• _WORK INSTRUCTIONS_
Determine the number of lines in the data below that contain the string "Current", and respond with that number alone.

** EXTRACTED DATA follows **

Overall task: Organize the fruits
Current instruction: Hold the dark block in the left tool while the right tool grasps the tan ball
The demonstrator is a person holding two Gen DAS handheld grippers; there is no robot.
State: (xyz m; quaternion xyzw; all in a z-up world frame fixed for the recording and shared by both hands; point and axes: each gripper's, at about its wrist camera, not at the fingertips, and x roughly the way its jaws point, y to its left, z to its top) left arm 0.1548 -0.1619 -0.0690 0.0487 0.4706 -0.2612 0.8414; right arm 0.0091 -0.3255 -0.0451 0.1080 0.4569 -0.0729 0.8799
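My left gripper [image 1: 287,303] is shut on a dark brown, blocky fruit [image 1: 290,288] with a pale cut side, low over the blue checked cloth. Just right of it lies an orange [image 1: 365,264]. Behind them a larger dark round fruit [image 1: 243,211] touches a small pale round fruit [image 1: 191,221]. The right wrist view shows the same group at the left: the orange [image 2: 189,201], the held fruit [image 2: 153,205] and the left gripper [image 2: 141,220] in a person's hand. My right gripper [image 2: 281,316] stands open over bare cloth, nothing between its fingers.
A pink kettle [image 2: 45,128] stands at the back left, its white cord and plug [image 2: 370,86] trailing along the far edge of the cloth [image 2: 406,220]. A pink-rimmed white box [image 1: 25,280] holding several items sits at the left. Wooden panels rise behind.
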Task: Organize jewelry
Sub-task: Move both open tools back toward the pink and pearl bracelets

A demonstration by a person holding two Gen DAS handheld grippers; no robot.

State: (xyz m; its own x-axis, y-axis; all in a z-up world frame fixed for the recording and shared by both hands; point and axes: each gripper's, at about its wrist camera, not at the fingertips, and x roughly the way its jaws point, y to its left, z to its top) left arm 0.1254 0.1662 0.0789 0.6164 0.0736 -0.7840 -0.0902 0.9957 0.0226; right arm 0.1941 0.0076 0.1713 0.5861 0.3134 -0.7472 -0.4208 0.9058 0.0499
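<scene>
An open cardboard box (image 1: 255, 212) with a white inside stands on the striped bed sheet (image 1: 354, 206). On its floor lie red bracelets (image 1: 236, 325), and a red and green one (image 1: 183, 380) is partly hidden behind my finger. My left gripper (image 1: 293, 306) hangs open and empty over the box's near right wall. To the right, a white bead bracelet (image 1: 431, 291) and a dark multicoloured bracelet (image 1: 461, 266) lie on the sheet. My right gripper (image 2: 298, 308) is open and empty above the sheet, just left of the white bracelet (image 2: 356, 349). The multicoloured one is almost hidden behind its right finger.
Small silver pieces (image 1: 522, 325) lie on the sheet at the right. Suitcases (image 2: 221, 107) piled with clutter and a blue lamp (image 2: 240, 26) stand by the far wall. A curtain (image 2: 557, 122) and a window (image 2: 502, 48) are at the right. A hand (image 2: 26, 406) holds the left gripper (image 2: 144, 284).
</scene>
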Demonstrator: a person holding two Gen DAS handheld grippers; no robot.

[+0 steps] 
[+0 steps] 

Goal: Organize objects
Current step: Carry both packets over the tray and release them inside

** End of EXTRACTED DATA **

• _ANSWER BOX_
2